Lamb took centre stage for me this week. The rarity of having the house to myself for the evening was occuring and this could only mean one thing – the cooking of a solitary feast that the rest of the family simply wouldn’t have cared to join me in; in other words a meal that under normal circumstances just wouldn’t get cooked.
Lamb is one of my favourite meats but alas it isn’t that of my family so it is rare that I get to indulge; all the more reason to make the most of the opportunity then.
Armed with some fabulous organic lamb steaks from my local butcher and feeling greatly inspired by the fabulous Nigel Slater’s slow cooked lamb with chickpea mash I set about creating a version fit for one person.
I wanted to keep the flavourings simple and straightforward; this was my day, my ‘me time’ and I didn’t want to be spending it making a million and one components for my simple supper. I settled on coating the lamb with a harrisa rub and keeping the mash incredibly basic; simply mashed chickpeas with a drizzle of olive oil and a few leaves of watercress (as I had a huge bag from Riverford that needed using) tossed through.
Harissa is a North African hot red sauce or paste whose main ingredients are chili peppers (often smoked or dried) and garlic. Though most closely associated with Morocco, Tunisia and Algeria, it is a standard ingredient of North African and Middle Eastern cuisines.

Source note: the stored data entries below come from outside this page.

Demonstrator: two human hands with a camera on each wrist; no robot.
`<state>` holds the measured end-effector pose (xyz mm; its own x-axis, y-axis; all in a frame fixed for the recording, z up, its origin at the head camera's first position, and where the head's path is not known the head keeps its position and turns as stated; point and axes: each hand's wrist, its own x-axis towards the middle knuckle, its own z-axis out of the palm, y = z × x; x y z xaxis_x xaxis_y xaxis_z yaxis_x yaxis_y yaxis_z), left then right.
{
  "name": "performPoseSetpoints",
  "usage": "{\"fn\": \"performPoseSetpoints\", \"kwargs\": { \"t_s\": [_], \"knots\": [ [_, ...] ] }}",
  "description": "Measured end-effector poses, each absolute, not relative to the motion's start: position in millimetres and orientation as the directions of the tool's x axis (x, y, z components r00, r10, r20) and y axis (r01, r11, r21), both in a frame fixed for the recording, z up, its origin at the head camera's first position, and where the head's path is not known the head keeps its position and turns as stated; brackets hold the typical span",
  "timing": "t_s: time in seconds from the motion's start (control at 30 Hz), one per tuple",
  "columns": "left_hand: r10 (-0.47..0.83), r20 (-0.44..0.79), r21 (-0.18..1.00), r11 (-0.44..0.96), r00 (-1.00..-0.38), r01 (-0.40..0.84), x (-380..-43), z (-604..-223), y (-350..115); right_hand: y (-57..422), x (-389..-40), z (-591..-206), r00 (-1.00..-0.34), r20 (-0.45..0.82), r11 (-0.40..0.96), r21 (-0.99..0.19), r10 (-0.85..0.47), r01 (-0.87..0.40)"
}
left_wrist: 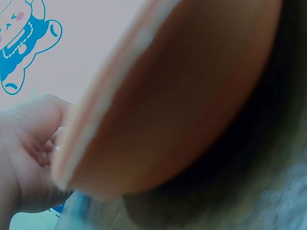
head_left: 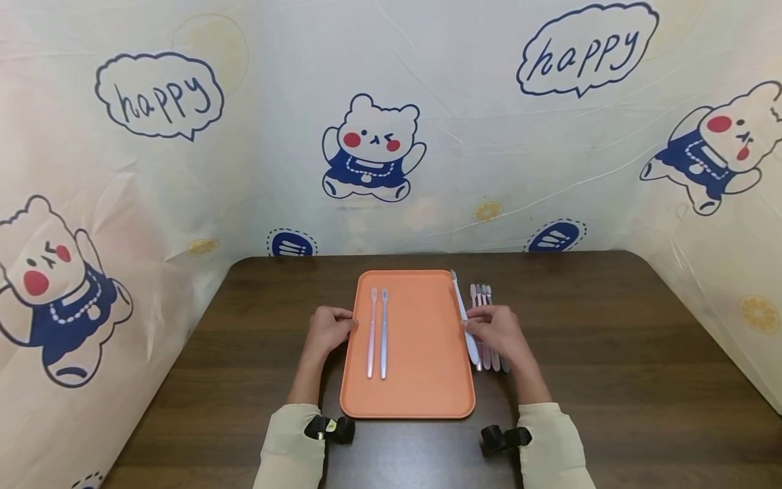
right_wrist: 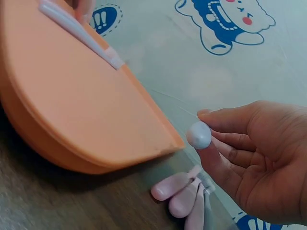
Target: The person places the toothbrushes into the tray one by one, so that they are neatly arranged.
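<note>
My left hand (head_left: 330, 331) grips the left rim of an orange tray (head_left: 421, 346), which fills much of the left wrist view. On the tray's left half lie a pink toothbrush (head_left: 370, 339) and a light blue toothbrush (head_left: 384, 339), side by side with their heads toward the back. At the tray's right rim, my right hand (head_left: 497, 331) pinches another light blue toothbrush (head_left: 473, 352) between thumb and fingers; it slants with its head at the back. The right wrist view shows its rounded handle end (right_wrist: 198, 135) pointing at the camera.
Several toothbrushes (head_left: 487, 360) lie in a row on the dark wooden table (head_left: 611, 353), right of the tray and partly hidden under my right hand. A printed cloth (head_left: 464, 176) with bears stands around the table's back and sides.
</note>
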<state>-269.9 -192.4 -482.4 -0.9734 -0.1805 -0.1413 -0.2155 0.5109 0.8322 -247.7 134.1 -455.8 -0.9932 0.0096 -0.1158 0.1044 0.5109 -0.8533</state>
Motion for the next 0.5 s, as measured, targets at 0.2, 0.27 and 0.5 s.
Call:
{"fn": "performPoseSetpoints", "kwargs": {
  "t_s": [0.2, 0.27, 0.5],
  "knots": [
    [-0.177, -0.139, 0.833, 0.511, -0.974, -0.211, -269.6, -482.4, -192.7, 129.6, -247.4, -456.0, -0.996, -0.091, 0.523, -0.849, -0.001, 0.077],
    [-0.178, -0.139, 0.832, 0.512, -0.974, -0.213, -270.0, -482.6, -192.7, 128.7, -247.2, -455.8, -0.997, -0.081, 0.530, -0.845, -0.007, 0.065],
    [-0.177, -0.138, 0.834, 0.510, -0.975, -0.210, -269.7, -481.5, -192.7, 124.2, -247.0, -456.6, -0.998, -0.064, 0.505, -0.862, -0.012, 0.049]
  ]
}}
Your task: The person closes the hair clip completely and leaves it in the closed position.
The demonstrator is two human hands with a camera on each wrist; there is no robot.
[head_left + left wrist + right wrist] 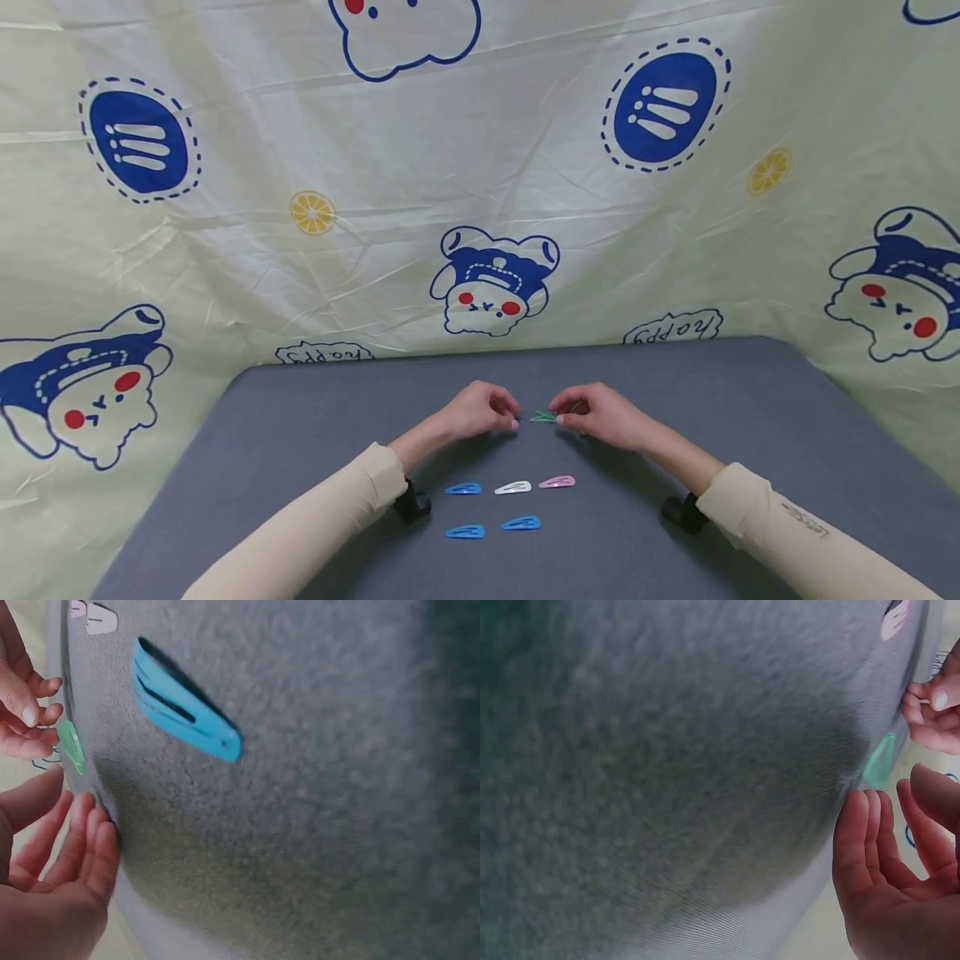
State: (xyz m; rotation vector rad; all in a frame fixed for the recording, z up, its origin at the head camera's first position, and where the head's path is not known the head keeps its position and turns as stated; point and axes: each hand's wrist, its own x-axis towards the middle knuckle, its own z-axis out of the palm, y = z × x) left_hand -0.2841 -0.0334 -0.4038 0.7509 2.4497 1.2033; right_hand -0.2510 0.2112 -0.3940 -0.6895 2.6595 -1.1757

Harissa paste is now an everyday, easily accessible, storecupboard ingredient and can be bought from supermarkets and small ethnic food stores alike. I am lucky enough that my lovely Israeli friend Francesca keeps me well stocked up with supplies though. Harissa spice rub is an altogether different beast, one that I struggle to locate locally and so always order directly from The Spice Shop; one day I will visit the London based store and trust me I will be like the proverbial child in a sweet shop.
Slow cooking the lamb steaks was certainly not an option, so, I went down the route of extreme opposites. I pan fried the lamb quickly over a very high heat; giving me caramelised edges, burnished fat and yet quiveringly tender, rose pink meat.
Keeping the chickpea mash subtle, if not even slightly bland, was a great idea as it became a base carrier for all the other flavours. The chickpeas themselves just gave a subtle creamy, nutty, backdrop.
Once the lamb was joined by a sloppy mash of chickpeas and the few cream enhanced mahogany juices, alchemy occured. A simple supper was elevated to a meal I’d have gladly served to guests at a dinner party.